Comment 6 for bug 1470420

Revision history for this message
Rajesh Tailor (rajesh-tailor) wrote :

Hi

Following are some approaches to solve this issue. Please suggest which would be the better way.

1) As suggested by Paul Murray, we can modify resize operation and set migration status to 'failed' on resize operation failure.
In this case, we need to modify periodic_task _cleanup_incomplete_migrations and add 'failed' status instead of 'error' in filter for migrations.

2) We can add new migration status 'cleaned', which will be set in periodic task _cleanup_incomplete_migrations.
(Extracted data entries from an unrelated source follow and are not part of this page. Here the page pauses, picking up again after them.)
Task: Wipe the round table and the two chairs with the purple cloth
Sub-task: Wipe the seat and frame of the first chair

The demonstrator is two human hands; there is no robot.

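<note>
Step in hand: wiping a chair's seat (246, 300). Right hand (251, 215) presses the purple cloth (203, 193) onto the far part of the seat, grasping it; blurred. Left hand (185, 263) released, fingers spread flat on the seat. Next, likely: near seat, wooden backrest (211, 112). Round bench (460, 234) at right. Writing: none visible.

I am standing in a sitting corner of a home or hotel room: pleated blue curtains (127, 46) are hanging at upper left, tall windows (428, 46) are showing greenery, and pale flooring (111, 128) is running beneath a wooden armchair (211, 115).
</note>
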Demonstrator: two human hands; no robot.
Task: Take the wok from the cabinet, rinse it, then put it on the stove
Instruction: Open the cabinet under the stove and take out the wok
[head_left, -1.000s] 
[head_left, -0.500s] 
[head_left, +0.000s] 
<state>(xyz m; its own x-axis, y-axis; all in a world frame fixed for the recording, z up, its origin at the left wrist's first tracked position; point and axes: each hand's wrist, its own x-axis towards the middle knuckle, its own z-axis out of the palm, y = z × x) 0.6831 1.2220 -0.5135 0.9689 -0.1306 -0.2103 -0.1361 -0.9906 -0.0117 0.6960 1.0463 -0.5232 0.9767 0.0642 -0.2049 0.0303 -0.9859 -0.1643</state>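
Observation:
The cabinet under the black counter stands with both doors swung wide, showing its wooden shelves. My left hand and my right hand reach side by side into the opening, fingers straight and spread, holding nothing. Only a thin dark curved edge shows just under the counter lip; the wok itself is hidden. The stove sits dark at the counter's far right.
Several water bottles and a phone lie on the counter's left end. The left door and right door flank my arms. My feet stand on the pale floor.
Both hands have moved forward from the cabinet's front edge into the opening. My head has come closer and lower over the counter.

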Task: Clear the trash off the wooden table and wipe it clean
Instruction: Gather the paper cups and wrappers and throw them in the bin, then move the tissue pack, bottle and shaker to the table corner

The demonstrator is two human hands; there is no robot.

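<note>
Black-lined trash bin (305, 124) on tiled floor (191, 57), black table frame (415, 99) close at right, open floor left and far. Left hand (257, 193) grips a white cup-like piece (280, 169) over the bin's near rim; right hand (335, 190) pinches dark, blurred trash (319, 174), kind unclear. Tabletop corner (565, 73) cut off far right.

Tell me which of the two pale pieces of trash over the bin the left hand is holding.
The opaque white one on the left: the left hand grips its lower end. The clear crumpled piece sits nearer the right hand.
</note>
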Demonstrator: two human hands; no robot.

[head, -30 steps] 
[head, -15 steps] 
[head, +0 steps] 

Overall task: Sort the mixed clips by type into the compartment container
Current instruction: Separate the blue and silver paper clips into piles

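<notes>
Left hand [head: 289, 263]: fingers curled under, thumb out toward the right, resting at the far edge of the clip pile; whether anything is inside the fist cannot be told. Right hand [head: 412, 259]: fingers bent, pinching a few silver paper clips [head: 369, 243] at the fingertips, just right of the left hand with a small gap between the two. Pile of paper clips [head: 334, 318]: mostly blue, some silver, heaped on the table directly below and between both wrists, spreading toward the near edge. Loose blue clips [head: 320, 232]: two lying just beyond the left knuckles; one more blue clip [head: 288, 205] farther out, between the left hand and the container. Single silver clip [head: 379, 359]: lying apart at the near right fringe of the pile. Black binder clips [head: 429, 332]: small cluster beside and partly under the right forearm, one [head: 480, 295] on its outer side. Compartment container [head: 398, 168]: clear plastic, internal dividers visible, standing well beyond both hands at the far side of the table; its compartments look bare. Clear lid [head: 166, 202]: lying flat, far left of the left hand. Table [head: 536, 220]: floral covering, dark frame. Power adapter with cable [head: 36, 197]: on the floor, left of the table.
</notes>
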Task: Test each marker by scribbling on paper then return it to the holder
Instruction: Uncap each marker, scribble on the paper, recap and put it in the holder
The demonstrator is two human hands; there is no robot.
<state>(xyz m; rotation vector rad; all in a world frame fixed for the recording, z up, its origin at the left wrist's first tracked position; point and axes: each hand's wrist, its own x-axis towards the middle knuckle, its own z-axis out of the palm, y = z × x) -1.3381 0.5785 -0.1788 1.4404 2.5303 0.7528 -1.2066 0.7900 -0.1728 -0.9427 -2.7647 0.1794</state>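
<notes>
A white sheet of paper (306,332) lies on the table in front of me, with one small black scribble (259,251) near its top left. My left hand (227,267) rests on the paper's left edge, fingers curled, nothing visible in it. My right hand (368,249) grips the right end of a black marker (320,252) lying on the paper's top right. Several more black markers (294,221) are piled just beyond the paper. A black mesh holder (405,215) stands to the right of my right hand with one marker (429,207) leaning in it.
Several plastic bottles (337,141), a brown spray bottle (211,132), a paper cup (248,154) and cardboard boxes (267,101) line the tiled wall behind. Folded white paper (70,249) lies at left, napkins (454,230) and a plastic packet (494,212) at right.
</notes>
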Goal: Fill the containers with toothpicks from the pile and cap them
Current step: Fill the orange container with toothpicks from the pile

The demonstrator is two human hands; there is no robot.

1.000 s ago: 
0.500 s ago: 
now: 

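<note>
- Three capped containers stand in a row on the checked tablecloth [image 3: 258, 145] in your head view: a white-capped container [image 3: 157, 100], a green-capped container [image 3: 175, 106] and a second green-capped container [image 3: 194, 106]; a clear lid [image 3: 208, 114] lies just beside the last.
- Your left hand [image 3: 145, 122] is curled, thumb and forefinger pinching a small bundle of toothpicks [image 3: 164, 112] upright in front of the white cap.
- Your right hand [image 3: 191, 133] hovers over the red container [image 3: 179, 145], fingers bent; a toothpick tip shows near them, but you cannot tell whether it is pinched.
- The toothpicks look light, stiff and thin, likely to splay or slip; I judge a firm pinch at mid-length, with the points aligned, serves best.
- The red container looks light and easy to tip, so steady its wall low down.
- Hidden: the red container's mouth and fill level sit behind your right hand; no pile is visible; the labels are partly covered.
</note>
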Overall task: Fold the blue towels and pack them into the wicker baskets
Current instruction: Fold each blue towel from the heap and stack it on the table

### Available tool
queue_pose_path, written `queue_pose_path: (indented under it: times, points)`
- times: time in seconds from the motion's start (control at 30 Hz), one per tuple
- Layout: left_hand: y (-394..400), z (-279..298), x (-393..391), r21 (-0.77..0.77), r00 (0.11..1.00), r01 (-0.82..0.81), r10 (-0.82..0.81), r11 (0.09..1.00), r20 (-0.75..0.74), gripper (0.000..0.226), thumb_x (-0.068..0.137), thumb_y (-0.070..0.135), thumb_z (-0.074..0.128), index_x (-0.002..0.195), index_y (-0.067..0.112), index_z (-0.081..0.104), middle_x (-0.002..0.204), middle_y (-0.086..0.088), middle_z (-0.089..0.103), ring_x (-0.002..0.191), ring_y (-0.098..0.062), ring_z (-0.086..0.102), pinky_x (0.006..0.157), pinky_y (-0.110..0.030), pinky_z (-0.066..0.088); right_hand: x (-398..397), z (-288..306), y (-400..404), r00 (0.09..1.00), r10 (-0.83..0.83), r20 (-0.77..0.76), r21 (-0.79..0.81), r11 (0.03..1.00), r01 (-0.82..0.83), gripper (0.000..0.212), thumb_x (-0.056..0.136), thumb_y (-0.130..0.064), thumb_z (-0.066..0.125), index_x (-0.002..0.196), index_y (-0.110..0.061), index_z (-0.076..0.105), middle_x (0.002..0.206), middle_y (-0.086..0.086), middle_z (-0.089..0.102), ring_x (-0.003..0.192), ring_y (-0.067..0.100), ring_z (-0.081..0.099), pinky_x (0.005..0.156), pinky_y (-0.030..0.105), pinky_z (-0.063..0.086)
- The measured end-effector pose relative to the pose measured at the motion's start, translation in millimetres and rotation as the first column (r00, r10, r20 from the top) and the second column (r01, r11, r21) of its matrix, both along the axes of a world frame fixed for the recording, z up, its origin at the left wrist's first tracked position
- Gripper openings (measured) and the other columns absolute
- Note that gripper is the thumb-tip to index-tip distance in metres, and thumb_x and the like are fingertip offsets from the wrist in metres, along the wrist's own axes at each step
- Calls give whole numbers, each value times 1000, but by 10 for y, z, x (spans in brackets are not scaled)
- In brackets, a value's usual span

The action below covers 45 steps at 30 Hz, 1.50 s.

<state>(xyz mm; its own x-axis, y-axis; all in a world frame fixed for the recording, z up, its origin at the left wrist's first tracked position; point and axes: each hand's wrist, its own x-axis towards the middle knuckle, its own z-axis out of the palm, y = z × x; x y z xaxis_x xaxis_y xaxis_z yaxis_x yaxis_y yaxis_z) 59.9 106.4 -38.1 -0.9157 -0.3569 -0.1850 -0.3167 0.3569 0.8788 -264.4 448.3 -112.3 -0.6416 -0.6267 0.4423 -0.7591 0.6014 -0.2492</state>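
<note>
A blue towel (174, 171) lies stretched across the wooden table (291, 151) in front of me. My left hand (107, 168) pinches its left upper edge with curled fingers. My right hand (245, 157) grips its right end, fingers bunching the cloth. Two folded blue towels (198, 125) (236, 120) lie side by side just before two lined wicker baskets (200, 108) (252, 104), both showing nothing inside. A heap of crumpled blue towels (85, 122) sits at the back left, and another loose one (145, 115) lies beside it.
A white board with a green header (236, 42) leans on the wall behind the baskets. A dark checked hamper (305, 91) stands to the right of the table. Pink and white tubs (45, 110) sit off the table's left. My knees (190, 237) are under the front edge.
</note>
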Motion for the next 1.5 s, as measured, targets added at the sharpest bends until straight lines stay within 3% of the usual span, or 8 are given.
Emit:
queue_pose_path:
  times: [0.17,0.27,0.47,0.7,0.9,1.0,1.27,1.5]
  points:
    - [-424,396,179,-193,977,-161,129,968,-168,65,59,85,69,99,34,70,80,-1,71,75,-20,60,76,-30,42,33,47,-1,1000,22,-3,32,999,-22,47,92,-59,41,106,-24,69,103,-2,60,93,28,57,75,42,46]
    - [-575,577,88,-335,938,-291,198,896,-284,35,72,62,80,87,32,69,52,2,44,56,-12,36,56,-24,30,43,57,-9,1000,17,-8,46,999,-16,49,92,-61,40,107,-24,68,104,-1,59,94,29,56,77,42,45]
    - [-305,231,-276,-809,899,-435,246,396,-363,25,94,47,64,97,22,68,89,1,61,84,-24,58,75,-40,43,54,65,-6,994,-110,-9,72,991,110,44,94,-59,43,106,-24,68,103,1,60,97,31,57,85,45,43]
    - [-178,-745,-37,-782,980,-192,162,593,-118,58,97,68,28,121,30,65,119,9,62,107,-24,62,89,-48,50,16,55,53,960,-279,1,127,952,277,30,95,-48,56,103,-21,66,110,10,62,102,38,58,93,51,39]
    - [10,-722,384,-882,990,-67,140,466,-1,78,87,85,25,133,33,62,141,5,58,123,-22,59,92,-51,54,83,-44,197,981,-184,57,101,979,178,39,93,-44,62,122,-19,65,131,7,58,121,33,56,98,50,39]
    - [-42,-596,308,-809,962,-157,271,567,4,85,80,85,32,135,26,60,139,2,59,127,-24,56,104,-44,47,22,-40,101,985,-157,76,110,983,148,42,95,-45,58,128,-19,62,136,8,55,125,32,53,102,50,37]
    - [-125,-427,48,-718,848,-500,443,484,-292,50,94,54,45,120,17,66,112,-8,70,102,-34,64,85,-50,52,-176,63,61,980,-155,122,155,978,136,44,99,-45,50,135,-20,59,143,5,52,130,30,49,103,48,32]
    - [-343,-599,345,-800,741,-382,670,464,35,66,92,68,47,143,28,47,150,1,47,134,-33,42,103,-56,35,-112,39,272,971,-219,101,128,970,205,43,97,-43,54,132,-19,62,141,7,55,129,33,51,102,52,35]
We can filter migration status which are having 'error' or 'failed' status in periodic task _cleanup_incomplete_migrations and once instance files are deleted from compute node (either source or dest node) we can set newly added migration status 'cleaned' so that the same record is not filtered in subsequent periodic task run.

3) As suggested by Nikola Dipanov, it is reasonable to have retry logic in on self.driver.live_migration call. In that case, if retry logic is not successful (i.e. its unrecoverable situation) then ultimately migration status would be set to 'error' by _rollback_live_migration. But as of now, we don't have retry logic on live_migration driver call.

4) We can stick to the patch which is currently under review and replace migration status from 'failed' to 'error' wherever required.